Check Point’s warning, which was issued on its blog on Sunday, says that all of the world’s leading Android smartphone manufacturers including Samsung, Motorola, Sony, Google, LG and HTC are affected.

“Odds are, if you have an Android device, you are affected,” read Check Point’s blog post.

Even the very latest Android smartphones are affected, with models such as the Samsung Galaxy S7, S7 Edge, HTC One M9 and Google’s Nexus 5X and Nexus 6 all at risk.

This includes Blackberry’s new DTEK50, which the company says is “the most secure Android smartphone” is vulnerable to QuadRooter .

The full list of affected devices are:

  • BlackBerry Priv
  • Blackphone 1 and Blackphone 2
  • Google Nexus 5X, Nexus 6 and Nexus 6P
  • HTC One, HTC M9 and HTC 10
  • LG G4, LG G5, and LG V10
  • New Moto X by Motorola
  • OnePlus One, OnePlus 2 and OnePlus 3
  • Samsung Galaxy S7 and Samsung S7 Edge
  • Sony Xperia Z Ultra
QuadRooter

QuadRooter vulnerability on the Nexus 6P

Check Point warn that the Android vulnerability could be exploited by a malicious app that would give a hacker full access to any device with a Qualcomm chipset.

While Qualcomm has issued a patch for flaw, this is yet to be passed on to manufacturers and network carries, who then need to push the patch out to their customers.

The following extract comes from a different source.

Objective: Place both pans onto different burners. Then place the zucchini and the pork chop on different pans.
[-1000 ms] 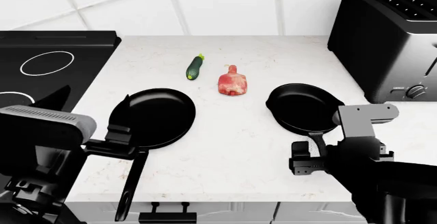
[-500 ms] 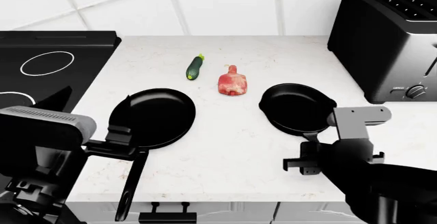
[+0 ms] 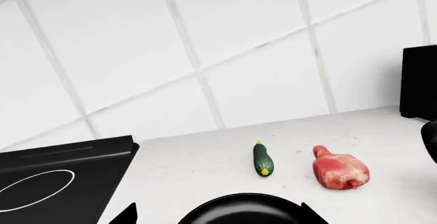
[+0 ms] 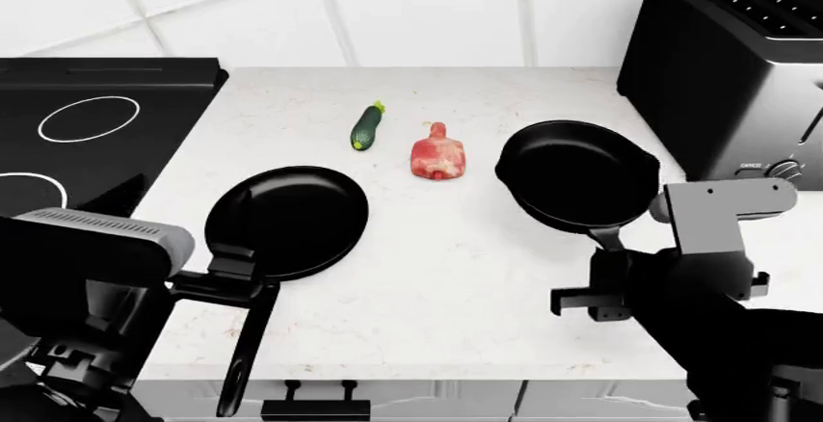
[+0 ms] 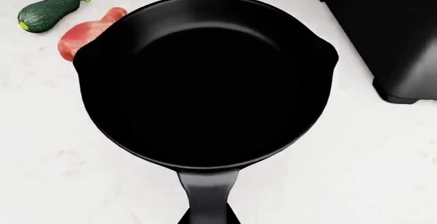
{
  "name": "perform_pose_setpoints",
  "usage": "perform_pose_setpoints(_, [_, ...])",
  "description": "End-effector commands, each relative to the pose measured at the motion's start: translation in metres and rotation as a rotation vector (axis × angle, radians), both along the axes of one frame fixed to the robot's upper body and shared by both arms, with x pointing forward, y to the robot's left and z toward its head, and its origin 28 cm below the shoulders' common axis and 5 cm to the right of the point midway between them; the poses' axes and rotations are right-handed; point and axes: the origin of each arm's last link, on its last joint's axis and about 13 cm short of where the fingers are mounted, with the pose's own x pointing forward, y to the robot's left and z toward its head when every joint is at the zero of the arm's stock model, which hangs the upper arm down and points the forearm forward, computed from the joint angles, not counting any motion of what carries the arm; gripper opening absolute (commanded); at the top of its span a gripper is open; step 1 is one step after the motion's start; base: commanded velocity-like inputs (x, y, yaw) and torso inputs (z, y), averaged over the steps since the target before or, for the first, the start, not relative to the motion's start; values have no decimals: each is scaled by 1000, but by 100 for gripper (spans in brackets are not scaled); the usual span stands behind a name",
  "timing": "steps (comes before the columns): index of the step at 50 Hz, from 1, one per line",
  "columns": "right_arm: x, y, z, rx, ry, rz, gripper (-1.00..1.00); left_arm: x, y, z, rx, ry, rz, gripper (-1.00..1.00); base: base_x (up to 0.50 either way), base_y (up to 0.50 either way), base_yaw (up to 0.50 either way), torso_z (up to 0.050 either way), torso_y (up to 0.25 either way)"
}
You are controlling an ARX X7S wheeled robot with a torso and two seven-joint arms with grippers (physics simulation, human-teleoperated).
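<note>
- right end effector [image 4: 604, 273] is clamped on the short handle of the deeper pan [image 4: 576, 173], which looks tilted and raised off the bench [image 4: 438, 277] in the head view; the clamped state is read from the handle entering the wrist housing, the pads themselves being hidden.
- right wrist view: deeper pan [image 5: 204, 81] fills most of the picture, its handle running toward the camera; its rim overlaps part of the pork chop [image 5: 82, 37] in this view.
- left end effector [image 4: 238, 268] sits at the base of the long thin handle of the shallow pan [image 4: 285, 220]; whether its pads are apart or pressed on the handle cannot be told from these pictures.
- shallow pan lies flat on the bench, near the front edge, just right of the cooktop [image 4: 91, 123]; its handle points toward the robot and overhangs the bench edge.
- left wrist view: only the far rim of the shallow pan [image 3: 239, 208] shows.
- zucchini [image 4: 368, 126] lies on the bench behind the shallow pan, apart from it, pale stem tip pointing toward the tiled wall [image 4: 385, 8].
- pork chop [image 4: 438, 153] lies just right of the zucchini, not touching it, narrow end toward the wall; it is between the two pans.
- burners: one large white ring [image 4: 88, 118] and part of another [image 4: 29, 191] show on the cooktop, both bare.
- black toaster [image 4: 727, 75] stands at the right rear of the bench, near the deeper pan.
</note>
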Motion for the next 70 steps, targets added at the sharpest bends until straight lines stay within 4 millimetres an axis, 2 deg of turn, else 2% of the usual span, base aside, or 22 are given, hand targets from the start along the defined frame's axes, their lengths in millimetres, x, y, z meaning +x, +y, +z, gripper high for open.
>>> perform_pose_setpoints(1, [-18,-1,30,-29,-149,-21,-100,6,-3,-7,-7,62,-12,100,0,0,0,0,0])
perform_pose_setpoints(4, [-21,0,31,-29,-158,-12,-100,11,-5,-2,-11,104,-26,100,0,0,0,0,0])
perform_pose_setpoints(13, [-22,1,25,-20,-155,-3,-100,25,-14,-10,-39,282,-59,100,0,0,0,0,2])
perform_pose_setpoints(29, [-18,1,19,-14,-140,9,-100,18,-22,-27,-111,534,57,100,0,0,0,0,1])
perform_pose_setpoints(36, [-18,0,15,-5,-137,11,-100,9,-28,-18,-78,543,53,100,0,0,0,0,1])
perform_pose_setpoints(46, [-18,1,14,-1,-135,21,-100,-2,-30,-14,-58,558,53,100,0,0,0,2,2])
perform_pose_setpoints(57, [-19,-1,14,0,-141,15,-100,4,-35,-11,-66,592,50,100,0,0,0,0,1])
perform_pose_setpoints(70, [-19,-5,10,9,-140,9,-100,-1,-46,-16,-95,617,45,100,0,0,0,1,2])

A final update which will safeguard devices is not expected until September when Google releases its monthly security update for Android.

Check Point has released its own tool called QuadRooter Scanner, which you can download from the Google Play Store in order to check if your device is still vulnerable.

Check Point recommends that all users install the latest updates onto their Android smartphone or tablet and avoid downloading apps outside of the Google Play Store.